2) Movie seen only on home format that you would pay to see on the biggest movie screen possible? (Question submitted by Peter Nellhaus)

Fellini's 8 ½

3) Japan or France? (Question submitted by Bob Westal)

France gets the edge for their modern (post 50's) output – from the stellar crime films of Melville to the stark and powerful realism of the Dardenne's.

4) Favorite moment/line from a western.

Boss and Charlie's conversation before the big shootout in Open Range. I just love the way Costner's Charlie lays it all out for Boss (Duvall); the violence that will occur and how the others will react once the violence happens.

5) Of all the arts the movies draw upon to become what they are, which is the most important, or the one you value most?

Literature --- Film compounds upon all the things that make literature (or stories) great (mood, characters, symbolism, metaphor, subtext, et al) by using light and shadows and photography to make beautiful art out of these very basic elements.

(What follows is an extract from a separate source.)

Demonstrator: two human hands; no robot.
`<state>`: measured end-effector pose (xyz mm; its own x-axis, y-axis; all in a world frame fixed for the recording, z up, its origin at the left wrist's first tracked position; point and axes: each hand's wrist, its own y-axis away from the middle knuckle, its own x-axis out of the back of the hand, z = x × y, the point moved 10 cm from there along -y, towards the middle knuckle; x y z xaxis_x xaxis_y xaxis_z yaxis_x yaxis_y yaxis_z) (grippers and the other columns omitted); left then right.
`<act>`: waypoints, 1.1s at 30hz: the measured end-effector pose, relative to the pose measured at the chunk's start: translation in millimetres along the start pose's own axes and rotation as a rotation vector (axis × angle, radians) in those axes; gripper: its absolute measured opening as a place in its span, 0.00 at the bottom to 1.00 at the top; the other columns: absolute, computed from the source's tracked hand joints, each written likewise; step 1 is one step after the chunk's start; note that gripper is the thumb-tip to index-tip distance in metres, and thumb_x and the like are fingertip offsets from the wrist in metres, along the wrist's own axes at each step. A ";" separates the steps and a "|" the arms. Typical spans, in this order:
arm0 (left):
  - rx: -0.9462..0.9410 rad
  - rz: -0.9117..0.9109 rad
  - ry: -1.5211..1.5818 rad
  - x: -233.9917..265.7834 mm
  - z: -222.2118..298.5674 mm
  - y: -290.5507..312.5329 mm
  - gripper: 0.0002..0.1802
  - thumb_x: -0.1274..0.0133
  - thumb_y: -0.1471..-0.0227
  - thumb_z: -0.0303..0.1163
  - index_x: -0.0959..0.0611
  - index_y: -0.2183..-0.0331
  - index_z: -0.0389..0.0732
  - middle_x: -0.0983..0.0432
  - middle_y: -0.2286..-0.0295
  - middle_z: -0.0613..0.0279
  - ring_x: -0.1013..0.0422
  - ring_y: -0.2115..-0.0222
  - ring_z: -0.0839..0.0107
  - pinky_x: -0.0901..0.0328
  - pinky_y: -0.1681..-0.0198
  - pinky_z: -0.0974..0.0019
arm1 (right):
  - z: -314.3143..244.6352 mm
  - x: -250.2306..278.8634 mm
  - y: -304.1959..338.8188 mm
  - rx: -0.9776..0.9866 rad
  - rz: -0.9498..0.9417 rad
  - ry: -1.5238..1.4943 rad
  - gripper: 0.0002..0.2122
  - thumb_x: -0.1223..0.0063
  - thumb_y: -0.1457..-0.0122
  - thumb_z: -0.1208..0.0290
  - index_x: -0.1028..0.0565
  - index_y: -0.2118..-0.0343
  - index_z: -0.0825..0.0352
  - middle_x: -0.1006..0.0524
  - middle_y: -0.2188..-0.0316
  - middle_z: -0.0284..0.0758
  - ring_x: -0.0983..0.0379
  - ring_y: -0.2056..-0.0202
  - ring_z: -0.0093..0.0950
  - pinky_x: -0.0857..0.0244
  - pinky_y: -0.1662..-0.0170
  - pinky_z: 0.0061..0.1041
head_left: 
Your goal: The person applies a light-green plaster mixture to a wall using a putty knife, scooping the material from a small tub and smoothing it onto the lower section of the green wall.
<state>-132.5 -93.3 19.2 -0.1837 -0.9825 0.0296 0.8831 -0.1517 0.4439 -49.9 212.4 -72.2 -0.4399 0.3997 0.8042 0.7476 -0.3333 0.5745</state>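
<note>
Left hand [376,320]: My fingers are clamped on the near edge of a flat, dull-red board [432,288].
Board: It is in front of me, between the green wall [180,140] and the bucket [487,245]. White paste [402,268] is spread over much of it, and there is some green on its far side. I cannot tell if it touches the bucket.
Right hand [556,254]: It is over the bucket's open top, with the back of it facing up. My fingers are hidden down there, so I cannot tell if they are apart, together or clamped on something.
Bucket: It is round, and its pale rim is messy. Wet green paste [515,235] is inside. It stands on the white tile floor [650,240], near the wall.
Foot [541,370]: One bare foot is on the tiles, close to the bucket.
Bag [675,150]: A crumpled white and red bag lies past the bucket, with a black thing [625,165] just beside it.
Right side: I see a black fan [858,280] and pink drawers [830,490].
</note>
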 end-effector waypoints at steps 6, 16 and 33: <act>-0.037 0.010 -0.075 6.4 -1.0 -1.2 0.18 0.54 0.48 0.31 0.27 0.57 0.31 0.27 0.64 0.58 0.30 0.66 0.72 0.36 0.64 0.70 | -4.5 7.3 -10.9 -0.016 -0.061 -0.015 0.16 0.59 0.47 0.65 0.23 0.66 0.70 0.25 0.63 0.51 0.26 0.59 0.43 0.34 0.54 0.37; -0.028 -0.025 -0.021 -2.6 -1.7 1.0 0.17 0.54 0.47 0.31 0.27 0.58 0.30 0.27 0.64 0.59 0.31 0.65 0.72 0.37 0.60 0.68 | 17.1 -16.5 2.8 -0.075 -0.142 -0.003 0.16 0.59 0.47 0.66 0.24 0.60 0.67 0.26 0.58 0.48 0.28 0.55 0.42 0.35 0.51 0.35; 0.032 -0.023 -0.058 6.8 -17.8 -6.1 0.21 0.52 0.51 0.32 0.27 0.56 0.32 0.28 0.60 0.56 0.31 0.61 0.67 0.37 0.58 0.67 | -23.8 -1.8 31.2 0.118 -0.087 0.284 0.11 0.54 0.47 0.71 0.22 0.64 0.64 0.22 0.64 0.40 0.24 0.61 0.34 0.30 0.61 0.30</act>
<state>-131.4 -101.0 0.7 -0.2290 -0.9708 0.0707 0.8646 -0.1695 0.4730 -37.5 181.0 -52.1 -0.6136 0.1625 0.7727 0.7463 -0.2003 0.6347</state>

6) Most misunderstood movie of the 2000s (The Naughties?).

Michael Mann's Miami Vice

7) Name a filmmaker/actor/actress/film you once unashamedly loved who has fallen furthest in your esteem.

Edward Norton. He had a great role in Primal Fear – a throwaway movie starring Richard Gere – and he was fantastic in Spike Lee's 25th Hour, but I feel like he's this generations Anthony Hopkins…an actor who rests on his laurels and too often produces the same performance film after film. His mannerisms, his way of speaking and delivering a line…it all just feels stale now. When you see Anthony Hopkins in a movie it's quite clear he's doing Anthony Hopkins (it doesn't matter if it's something as different as Amistad or The Edge or The Human Stain), and the same goes for Norton…his characters never feel realized or fleshed out, they're just shells for Norton to show off his Nortonisms.

8) Herbert Lom or Patrick Magee?


9) Which is your least favorite David Lynch film (Submitted by Tony Dayoub)

Lost Highway. I was too scared of having my cinephile card revoked if I were mention Eraserhead…a film I really can't stand.

10) Gordon Willis or Conrad Hall? (Submitted by Peet Gelderblom)

Willis gets the nod thanks to his best Sven Nykvist impression with Interiors and for his great work in the The Goodfather.

11) Second favorite Don Siegel movie.

Coogan's Bluff. (The Beguiled and Escape From Alcatrraz are my favorites).

12) Last movie you saw on DVD/Blu-ray? In theaters?

DVD – The Limits of Control

Theater – Inglourious Basterds

13) Which DVD in your private collection screams hardest to be replaced by a Blu-ray? (Submitted by Peet Gelderblom)

Peter Weirs Fearless. Can someone explain to me why this film only exists in a shitty Pan and Scan, Snapcase version? It's a crime that this film – one of Weirs best, and one of Jeff Bridges' best performances – hasn't been given proper treatment on DVD.

14) Eddie Deezen or Christopher Mintz-Plasse?

Christoper Mintz-Plasse for his performance in Role Models.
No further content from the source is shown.